Building on the success of their groundbreaking school and community gardening projects, our Movement of Life Uganda team has recently started working with the Uganda Prisons Service in the Isingiro District Government Prison. Teaching the scientific principles of Cellular Medicine, and gardening skills such as making natural compost and organic pesticides, the project will show prison service staff how to grow fruit trees, vegetables, and medicinal plants in order to help prisoners improve their health. Cutting-edge studies prove that not only does the provision of vitamin-rich nutrition benefit overall physical health, but also prisoner behavior.
Many of the challenges faced by the Uganda Prisons Service will be familiar to their counterparts in richer, industrialized countries. Overcrowding is rife, for example, with the total number of prisoners estimated to be more than three and half times higher than the country’s facilities can comfortably hold. This inevitably has a negative effect on not just the physical and mental health of inmates, but that of the prison staff as well. The knock-on effects make the task of reforming and rehabilitating prisoners even harder. Dealing with these challenges results in scarce financial resources becoming stretched to breaking point. The new project with the Uganda Prisons Service therefore aims to address some of these issues.
Reflecting the Movement of Life’s core values of ‘Food for All’ and ‘Health for All’, by June 2020 our projects in Uganda were estimated to be benefitting more than 100,000 people. Not only had thousands of vitamin-rich fruit trees been planted, but inspired by our ‘Work for All’ campaign people were increasingly learning they could also improve their incomes by selling their surplus produce. Some families have even begun setting up coffee plantations and other small agricultural businesses. In this way, they are simultaneously benefitting both their health and the family finances.
Watching these changes, the Movement of Life Uganda team soon realized that, if utilized in a prison setting, such approaches have the potential to transform the health and future economic livelihoods of prisoners. For the reform and rehabilitation of prisoners to be successful, they need to be taught skills that can be used to earn a living. Without such skills, prisoners will always be at risk of reoffending, returning to prison, and adding to overcrowding. Fruit and vegetable gardening thus offers a promising route towards reform and rehabilitation.

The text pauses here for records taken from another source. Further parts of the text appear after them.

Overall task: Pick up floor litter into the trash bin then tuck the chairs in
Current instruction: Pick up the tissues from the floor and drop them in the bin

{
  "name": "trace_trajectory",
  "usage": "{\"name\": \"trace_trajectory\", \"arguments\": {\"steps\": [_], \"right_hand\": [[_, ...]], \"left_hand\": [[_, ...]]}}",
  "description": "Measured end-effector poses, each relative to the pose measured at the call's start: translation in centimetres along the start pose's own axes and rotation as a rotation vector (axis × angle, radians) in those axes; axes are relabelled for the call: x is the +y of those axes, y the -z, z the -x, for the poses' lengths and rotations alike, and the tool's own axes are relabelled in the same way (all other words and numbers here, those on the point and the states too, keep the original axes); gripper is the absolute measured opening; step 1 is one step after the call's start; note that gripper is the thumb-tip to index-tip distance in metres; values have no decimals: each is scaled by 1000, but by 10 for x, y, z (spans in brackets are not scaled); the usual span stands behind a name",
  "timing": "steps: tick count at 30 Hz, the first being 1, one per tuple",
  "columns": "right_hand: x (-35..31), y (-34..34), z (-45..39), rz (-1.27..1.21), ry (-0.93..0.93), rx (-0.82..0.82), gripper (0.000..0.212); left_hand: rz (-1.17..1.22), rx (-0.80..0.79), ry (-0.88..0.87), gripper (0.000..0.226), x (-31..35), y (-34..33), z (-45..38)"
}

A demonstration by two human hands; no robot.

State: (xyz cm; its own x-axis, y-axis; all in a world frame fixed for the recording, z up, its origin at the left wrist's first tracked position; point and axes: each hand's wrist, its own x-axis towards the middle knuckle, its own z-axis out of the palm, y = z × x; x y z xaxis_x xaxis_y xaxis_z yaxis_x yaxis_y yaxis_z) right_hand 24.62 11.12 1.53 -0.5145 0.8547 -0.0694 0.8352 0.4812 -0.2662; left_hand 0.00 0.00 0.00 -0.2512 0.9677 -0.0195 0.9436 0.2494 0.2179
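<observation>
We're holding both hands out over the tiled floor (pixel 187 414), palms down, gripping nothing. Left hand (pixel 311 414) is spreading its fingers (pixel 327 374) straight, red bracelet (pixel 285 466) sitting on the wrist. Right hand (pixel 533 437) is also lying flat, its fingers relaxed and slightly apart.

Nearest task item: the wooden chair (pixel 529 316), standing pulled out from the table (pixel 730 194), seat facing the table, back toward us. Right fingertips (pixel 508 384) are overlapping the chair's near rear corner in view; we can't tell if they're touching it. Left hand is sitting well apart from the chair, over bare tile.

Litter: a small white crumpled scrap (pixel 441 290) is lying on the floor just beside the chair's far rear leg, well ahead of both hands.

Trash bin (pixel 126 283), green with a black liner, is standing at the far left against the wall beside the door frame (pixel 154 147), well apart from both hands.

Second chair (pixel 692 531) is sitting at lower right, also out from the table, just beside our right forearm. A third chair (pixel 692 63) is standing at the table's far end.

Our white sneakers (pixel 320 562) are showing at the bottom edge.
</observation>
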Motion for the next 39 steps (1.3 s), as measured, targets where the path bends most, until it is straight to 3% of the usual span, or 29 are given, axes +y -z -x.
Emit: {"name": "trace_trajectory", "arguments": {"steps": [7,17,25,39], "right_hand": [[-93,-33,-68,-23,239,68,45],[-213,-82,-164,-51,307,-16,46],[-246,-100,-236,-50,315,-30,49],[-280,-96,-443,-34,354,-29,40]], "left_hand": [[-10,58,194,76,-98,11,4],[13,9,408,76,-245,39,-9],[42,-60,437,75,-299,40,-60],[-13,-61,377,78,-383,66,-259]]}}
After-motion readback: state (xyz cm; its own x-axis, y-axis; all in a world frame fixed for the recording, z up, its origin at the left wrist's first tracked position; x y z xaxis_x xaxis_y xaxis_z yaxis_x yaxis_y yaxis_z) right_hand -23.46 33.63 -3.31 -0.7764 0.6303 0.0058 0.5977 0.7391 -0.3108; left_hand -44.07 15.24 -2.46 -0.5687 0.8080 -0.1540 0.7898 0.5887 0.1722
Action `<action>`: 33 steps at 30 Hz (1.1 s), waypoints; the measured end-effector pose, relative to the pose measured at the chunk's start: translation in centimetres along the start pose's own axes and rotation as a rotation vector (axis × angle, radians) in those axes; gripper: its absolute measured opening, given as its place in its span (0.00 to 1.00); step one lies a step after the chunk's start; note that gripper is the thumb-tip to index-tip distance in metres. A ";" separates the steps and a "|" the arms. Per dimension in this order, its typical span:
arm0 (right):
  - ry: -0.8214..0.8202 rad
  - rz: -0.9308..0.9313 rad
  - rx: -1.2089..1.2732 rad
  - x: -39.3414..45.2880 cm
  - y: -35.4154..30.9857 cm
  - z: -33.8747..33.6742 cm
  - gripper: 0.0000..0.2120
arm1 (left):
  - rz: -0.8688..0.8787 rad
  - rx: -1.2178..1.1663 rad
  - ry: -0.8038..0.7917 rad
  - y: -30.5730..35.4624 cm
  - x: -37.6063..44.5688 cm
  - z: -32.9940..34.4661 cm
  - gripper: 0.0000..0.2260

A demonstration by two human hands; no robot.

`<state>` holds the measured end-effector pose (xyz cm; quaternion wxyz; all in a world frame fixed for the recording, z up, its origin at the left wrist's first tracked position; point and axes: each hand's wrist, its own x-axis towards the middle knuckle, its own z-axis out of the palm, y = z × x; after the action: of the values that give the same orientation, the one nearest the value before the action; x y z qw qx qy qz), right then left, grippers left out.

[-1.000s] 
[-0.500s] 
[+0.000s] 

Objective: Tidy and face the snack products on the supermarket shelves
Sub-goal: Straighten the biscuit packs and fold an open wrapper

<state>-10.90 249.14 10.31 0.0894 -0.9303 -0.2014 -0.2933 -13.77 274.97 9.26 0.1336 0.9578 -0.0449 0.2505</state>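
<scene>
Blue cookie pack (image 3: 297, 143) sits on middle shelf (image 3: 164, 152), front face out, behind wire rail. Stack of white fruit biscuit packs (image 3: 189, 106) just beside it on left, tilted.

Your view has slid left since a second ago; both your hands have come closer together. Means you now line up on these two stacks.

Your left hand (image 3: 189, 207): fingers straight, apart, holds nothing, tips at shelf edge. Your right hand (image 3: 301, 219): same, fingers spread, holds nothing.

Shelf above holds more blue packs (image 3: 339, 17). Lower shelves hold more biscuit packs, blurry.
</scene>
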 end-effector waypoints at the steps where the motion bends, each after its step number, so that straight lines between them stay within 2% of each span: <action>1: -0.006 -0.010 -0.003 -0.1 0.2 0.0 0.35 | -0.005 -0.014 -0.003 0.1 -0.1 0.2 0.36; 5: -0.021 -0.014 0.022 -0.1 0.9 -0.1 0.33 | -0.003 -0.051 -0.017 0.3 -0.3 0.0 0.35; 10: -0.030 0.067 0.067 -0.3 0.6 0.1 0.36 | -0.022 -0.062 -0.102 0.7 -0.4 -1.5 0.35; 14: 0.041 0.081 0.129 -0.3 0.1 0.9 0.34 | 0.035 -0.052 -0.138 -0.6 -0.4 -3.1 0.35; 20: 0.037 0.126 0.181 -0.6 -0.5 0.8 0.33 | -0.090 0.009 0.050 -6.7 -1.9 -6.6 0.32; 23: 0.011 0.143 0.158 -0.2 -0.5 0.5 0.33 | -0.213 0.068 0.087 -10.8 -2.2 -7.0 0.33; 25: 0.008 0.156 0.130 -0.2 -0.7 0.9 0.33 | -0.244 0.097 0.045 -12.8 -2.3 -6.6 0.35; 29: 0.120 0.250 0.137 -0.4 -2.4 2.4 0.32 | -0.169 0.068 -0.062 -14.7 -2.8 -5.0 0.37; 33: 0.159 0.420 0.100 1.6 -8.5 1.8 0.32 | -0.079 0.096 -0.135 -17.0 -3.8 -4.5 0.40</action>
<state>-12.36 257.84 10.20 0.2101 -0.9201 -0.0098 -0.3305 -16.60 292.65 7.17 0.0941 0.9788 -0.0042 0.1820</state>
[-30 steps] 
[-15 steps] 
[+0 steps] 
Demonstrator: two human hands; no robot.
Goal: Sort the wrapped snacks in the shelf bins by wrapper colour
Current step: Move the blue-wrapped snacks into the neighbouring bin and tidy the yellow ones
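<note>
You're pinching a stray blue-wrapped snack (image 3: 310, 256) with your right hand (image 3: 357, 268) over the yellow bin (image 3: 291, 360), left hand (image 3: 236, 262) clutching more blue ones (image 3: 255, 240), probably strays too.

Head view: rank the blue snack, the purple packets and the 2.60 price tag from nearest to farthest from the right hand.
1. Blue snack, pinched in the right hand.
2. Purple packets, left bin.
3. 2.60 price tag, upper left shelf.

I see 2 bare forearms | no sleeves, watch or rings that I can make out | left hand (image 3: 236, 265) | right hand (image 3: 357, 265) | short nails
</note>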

A further potential benefit of prison fruit and vegetable gardens addresses the fact that mental disorders, especially depression, are known to be common in Ugandan prisons, and that vitamin-rich diets can prevent depression. Micronutrients such as omega-3 fatty acids, magnesium, and B vitamins have been scientifically shown to help control depression.

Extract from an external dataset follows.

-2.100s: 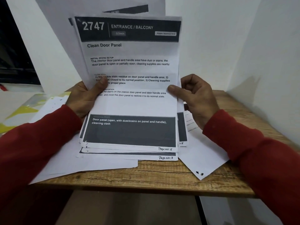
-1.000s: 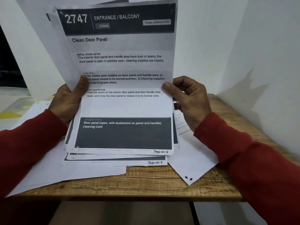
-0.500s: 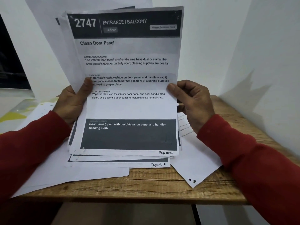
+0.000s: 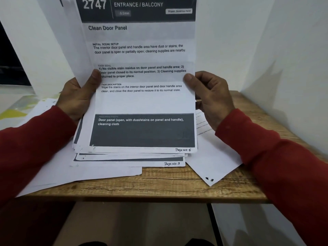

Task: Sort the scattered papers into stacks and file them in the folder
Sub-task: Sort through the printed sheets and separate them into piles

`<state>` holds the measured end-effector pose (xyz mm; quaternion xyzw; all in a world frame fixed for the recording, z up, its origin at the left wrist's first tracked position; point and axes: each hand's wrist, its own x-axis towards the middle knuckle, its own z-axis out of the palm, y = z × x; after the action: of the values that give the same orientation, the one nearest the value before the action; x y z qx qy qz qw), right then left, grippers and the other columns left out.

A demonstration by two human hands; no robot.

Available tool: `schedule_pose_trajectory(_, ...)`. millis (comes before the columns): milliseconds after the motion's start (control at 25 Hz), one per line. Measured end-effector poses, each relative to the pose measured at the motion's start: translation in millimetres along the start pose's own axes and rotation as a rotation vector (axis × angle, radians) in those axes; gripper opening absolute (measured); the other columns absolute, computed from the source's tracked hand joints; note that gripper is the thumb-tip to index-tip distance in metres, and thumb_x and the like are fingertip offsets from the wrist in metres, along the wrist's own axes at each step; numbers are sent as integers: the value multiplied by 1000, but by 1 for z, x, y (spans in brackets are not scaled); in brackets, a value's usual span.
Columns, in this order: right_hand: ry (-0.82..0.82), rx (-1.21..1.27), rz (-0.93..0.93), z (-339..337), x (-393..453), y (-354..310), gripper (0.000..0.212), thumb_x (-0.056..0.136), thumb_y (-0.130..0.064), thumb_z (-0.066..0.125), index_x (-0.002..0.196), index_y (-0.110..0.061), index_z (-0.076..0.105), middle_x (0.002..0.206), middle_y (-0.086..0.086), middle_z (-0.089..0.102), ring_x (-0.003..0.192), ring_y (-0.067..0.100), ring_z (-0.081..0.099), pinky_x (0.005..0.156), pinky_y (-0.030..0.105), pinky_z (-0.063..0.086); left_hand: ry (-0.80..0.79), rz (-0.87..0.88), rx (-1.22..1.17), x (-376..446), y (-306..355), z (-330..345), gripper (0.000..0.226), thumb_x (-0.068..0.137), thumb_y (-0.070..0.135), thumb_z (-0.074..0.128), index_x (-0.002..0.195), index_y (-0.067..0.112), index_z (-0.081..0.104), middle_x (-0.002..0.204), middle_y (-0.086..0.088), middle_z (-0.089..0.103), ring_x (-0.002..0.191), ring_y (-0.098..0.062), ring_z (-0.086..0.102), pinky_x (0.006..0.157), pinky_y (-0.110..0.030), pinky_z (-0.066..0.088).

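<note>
Far left, we list a yellow and green sheet (image 4: 13,112) lying beyond the table edge; whether it is the folder we cannot tell. Next, loose white papers (image 4: 58,174) spread flat over the left part of the wooden table (image 4: 159,185), one corner overhanging the near edge. Our left hand (image 4: 78,96) grips the left side of an upright bundle of papers (image 4: 142,103), thumb pressed on the front sheet and fingers curled behind. The front sheet reads "2747", "Clean Door Panel" and "Page No: 5". Its bottom edge rests on a flat sheet marked "Page No: 3" (image 4: 131,161). Our right hand (image 4: 211,96) pinches the bundle's right edge, thumb in front. Another white sheet (image 4: 213,162) lies skewed beneath that hand, corner towards us.
</note>
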<state>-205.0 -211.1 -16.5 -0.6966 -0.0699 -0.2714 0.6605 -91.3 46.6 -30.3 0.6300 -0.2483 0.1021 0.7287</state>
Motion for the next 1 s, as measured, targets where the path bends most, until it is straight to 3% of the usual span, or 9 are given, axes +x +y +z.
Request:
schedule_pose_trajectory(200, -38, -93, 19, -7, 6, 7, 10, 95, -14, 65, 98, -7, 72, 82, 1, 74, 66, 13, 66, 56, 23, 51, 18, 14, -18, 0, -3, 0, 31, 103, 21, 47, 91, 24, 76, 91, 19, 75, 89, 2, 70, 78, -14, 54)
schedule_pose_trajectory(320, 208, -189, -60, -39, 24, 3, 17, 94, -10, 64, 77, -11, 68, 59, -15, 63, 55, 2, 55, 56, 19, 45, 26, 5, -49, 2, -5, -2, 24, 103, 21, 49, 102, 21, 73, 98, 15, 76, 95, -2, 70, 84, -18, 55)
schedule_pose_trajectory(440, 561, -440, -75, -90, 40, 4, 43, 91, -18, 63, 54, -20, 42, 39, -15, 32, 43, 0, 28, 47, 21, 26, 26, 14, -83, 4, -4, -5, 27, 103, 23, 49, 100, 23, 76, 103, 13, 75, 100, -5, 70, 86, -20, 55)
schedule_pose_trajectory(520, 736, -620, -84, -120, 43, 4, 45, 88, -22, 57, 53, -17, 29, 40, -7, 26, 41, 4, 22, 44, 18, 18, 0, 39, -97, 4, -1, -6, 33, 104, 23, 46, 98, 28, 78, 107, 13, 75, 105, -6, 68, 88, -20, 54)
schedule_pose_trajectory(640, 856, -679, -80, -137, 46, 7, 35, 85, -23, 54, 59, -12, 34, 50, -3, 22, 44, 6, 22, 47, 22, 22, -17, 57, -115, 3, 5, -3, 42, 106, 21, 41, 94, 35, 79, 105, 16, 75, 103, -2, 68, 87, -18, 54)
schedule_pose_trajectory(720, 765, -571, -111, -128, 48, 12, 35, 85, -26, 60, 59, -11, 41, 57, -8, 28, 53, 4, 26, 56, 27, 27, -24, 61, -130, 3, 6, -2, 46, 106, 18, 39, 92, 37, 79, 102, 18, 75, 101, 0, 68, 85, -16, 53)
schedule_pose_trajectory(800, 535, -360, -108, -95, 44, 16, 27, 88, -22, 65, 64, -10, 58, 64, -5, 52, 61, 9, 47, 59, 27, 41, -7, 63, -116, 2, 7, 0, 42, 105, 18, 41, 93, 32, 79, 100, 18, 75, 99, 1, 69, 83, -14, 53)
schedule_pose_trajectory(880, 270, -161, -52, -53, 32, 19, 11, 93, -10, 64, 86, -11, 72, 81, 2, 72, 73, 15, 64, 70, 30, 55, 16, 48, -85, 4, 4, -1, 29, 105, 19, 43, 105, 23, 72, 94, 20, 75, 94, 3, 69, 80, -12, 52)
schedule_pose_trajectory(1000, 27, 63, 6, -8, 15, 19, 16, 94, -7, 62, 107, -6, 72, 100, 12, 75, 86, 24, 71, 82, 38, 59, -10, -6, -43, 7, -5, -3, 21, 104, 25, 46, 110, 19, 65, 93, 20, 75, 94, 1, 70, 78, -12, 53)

There are also potential benefits for the behavior of prisoners. In recent years, research conducted independently in several countries has produced convincing evidence that a poor diet containing a low intake of micronutrients may be a causal factor in antisocial behavior. Opening up the possibility of a fundamentally new approach to reducing violent and aggressive behavior, it suggests that by correcting micronutrient deficiencies in prisons such conduct can be improved.

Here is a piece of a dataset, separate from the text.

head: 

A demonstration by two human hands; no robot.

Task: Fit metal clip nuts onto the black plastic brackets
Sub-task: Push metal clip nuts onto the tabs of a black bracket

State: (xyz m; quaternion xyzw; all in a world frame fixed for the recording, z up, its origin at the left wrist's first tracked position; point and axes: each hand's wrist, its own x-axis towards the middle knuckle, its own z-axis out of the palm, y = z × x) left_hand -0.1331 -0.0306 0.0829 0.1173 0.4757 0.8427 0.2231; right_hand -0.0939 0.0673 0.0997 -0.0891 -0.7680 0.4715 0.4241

A UK study published in 2002 is one of the landmark pieces of research in this area, finding clear evidence of a link between dietary intake and violent behavior in a well-designed trial that gave nutritional supplements to prisoners. During the study the subjects who received the micronutrients committed 37 percent fewer violent offences and 26 percent fewer offences overall, whereas the rates of disciplinary incidents remained substantially unchanged for those receiving placebos. A double blind, placebo-controlled, randomized trial, the research attracted an extremely favorable response from the academic community for the high standard of its methodology. As a result of this and subsequent work, the role that nutrition can potentially play in shaping social behavior – both in prisons and in the wider community – is becoming increasingly apparent.
It is important that prisoners pay their debt to society. But punishment alone will not guarantee their reform and rehabilitation. While some people may consider poor diets and overcrowding to be appropriate punishment for offenders, evidence suggests the byproducts of such hardships ultimately simply increase the financial costs faced by taxpayers. It is therefore in everyone’s interests for the health and behavior of prisoners to be improved, and to ensure that upon release they avoid reoffending and are able to contribute positively to the economy. With this goal in mind, we commend the Uganda Prisons Service for their participation in this innovative gardening project and look forward with great interest to monitoring the results.